Lately, I’ve become somewhat sick and tired of my job. Or, at the very least, pretty frustrated by certain things. One of them being, using up my training budget.

We have a generous amount, I have to admit, and if you use up less than half of it, you don’t have to sign any additional paperwork. Fair.

Now, for technical authors there are only a handful of courses one can take online, since I don’t live near any live-held courses. I already covered (with flying colors!) my basics in online courses. And I’d LOVE to attend courses or conferences held in London, Paris, Sofia or elsewhere around the World, but those would be way too expensive if I factor in travel expenses – so I don’t choose those.

I e-mailed my direct supervisor earlier this month with a list of books I’d like to order to replace training events (conference, course, etc.), and after sending him a chase, he replied he was happy with my choices given I was well within the training budget.

Then, however, the manager stepped in.
She said she’s happy to approve books “as I read them, one book at a time”.
I get what she means, but, that means I’ll receive all the books I need today, in six months time or by the end of this year if we go by her approval-plan.

It also feels a little insulting, as for a training course/event/conference where I might learn a lot less than say, from five-to-thirteen books, the company would pay in full. And so they do for any other employee opting for a training course or the alike.
From what I recall the manager saying in a company meeting at the end of last December, not even a third of the training budget was used by employees last year.
So, naturally, I feel somehow penalized for wanting to use mine up in one go, one month rather than in a year – just because I can learn a lot more from books than I have the opportunity to learn in too-few events organized in my chosen field.

Because I need to produce a variety of documents and content type, I originally built my list with that exact thing in mind. At the manager’s initial request to not order all of them at once, I narrowed it down to four books, which would be most helpful to me for the moment:

A style-book for the different styles I need to use, and because it also has a part about media law – and I use media components in blog posts, etc. on our company website.
Two technical communication books which would help enhance my knowledge about both traditional technical authoring and the content writing I am currently doing which is more reader-centered than technical. Truth is they can be a dry read and 600-700 pages long, so I would switch between reading them and shorter works. They would, however, be nice to have near me to be able to look up information in as I need it rather than turning to the web for a hundred different thoughts on the same dilemma. For example, when I struggle with figuring out what guidelines to follow for different pieces or how to adapt some forms of work to fit other categories.
And an editorial calendar workbook which would help with the tasks I am currently dealing with on a daily basis, especially as I currently need to produce a huge load of documents in a very short period of time. It would provide a way to break down all my ideas into workable chunks and even get a better sense of how the content I produce can be used cross-promoted in our marketing plan – something I am not familiar with as I have never dealt with marketing before in my life.

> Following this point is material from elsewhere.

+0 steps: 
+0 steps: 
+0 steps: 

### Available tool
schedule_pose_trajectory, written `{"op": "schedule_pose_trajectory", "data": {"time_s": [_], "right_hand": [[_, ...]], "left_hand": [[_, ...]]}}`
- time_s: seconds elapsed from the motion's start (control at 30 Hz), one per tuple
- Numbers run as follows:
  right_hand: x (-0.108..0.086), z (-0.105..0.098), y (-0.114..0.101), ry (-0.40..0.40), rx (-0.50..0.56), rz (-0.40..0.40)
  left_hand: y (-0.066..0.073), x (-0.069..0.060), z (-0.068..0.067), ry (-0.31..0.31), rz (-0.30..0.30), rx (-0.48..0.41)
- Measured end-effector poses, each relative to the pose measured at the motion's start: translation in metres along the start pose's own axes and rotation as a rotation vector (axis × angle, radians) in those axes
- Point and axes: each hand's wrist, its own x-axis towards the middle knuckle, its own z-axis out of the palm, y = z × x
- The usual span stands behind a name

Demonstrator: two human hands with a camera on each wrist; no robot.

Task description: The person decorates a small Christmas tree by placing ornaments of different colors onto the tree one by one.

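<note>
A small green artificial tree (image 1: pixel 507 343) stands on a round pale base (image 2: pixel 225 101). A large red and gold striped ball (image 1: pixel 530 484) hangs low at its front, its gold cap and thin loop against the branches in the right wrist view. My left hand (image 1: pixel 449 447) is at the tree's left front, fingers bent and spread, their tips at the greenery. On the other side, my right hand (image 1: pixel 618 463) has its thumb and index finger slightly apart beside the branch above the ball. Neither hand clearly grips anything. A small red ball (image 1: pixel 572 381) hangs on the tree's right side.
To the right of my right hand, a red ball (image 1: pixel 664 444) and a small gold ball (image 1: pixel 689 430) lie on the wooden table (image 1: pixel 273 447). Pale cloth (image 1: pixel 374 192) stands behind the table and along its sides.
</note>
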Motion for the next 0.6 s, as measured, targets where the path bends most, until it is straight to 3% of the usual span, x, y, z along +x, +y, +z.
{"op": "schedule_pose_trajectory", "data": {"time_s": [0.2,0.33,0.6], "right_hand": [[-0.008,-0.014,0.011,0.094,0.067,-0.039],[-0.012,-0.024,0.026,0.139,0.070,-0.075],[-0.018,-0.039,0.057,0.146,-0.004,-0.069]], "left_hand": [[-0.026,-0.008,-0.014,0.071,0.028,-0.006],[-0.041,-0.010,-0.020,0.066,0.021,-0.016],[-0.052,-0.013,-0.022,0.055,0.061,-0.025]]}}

The manager’s reply? Here’s the direct quote:
“Ordering 13, 5 or even 3 books at a time, considering their length (624 – 704 pages each), is not aligned with my request. I don’t understand why you are in a hurry to order all those books. The primary objective of the training budget is not to have it spent in a financial year, it is to make sure it supports employees’ professional development in the right way. This is NOT about the amounts, it’s about the PRINCIPLE.”

In the past when I ordered the same amount of books (five plus) for roughly the same amount of money, I found no difficulties in them being approved together, which is why I didn’t see an issue with asking for more than one at a time this year.

I didn’t build my list just for the sake of asking for books. I buy leisure books on my own – and these are definitely not my choice of “for fun” reading.
Also I didn’t think “which ones are the longest?” and list those. Of my full list, only three of the books are past 500 pages, and they happen to be among the four which I would most benefit from in the beginning.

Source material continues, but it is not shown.